• _Problem_
Please return the entries, omitting and altering nothing.

• _Dataset excerpts_
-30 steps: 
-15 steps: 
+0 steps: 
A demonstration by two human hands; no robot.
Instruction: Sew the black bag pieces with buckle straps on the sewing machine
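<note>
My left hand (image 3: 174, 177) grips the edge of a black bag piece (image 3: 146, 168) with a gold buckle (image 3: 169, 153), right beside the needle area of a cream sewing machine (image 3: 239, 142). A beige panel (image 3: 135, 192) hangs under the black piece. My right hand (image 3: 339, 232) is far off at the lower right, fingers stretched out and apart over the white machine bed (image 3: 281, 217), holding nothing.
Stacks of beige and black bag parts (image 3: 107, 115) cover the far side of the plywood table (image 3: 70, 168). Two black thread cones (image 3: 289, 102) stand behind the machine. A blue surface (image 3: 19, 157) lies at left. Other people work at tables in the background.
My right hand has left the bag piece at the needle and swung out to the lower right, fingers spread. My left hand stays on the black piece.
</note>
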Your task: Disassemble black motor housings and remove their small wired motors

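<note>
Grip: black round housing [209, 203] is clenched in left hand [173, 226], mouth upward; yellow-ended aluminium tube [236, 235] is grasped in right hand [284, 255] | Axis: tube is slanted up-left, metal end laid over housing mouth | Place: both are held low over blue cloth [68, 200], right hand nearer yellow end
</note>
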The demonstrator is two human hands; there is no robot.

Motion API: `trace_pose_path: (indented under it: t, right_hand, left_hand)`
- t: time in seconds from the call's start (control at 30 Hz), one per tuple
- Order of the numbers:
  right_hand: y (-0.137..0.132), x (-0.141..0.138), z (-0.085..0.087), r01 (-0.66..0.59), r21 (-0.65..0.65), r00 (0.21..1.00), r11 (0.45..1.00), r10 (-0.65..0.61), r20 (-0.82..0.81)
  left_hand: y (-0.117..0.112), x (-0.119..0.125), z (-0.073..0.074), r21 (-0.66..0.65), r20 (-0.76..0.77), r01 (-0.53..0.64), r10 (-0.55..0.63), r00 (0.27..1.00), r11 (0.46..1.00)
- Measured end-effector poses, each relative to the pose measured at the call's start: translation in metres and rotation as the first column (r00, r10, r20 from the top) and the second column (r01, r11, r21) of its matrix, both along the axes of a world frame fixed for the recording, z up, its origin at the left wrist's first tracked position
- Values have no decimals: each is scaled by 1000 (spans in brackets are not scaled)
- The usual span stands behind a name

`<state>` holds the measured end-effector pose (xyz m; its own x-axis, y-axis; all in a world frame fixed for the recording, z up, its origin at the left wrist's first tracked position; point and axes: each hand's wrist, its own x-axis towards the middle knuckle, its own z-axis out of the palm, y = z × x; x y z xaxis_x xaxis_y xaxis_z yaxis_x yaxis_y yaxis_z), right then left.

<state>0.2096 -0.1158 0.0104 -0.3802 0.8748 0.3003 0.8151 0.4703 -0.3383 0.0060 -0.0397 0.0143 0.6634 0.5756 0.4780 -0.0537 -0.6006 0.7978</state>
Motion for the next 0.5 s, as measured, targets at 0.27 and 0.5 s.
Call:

• _Final answer_
-30 steps: 
-15 steps: 
+0 steps: 
A demonstration by two human hands; no robot.
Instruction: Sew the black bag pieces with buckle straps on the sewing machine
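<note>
My left hand (image 3: 174, 177) grips the edge of a black bag piece (image 3: 146, 168) with a gold buckle (image 3: 169, 153), right beside the needle area of a cream sewing machine (image 3: 239, 142). A beige panel (image 3: 135, 192) hangs under the black piece. My right hand (image 3: 339, 232) is far off at the lower right, fingers stretched out and apart over the white machine bed (image 3: 281, 217), holding nothing.
Stacks of beige and black bag parts (image 3: 107, 115) cover the far side of the plywood table (image 3: 70, 168). Two black thread cones (image 3: 289, 102) stand behind the machine. A blue surface (image 3: 19, 157) lies at left. Other people work at tables in the background.
My right hand has left the bag piece at the needle and swung out to the lower right, fingers spread. My left hand stays on the black piece.
</note>
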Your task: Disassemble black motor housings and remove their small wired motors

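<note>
Grip: black round housing [209, 203] is clenched in left hand [173, 226], mouth upward; yellow-ended aluminium tube [236, 235] is grasped in right hand [284, 255] | Axis: tube is slanted up-left, metal end laid over housing mouth | Place: both are held low over blue cloth [68, 200], right hand nearer yellow end
</note>
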The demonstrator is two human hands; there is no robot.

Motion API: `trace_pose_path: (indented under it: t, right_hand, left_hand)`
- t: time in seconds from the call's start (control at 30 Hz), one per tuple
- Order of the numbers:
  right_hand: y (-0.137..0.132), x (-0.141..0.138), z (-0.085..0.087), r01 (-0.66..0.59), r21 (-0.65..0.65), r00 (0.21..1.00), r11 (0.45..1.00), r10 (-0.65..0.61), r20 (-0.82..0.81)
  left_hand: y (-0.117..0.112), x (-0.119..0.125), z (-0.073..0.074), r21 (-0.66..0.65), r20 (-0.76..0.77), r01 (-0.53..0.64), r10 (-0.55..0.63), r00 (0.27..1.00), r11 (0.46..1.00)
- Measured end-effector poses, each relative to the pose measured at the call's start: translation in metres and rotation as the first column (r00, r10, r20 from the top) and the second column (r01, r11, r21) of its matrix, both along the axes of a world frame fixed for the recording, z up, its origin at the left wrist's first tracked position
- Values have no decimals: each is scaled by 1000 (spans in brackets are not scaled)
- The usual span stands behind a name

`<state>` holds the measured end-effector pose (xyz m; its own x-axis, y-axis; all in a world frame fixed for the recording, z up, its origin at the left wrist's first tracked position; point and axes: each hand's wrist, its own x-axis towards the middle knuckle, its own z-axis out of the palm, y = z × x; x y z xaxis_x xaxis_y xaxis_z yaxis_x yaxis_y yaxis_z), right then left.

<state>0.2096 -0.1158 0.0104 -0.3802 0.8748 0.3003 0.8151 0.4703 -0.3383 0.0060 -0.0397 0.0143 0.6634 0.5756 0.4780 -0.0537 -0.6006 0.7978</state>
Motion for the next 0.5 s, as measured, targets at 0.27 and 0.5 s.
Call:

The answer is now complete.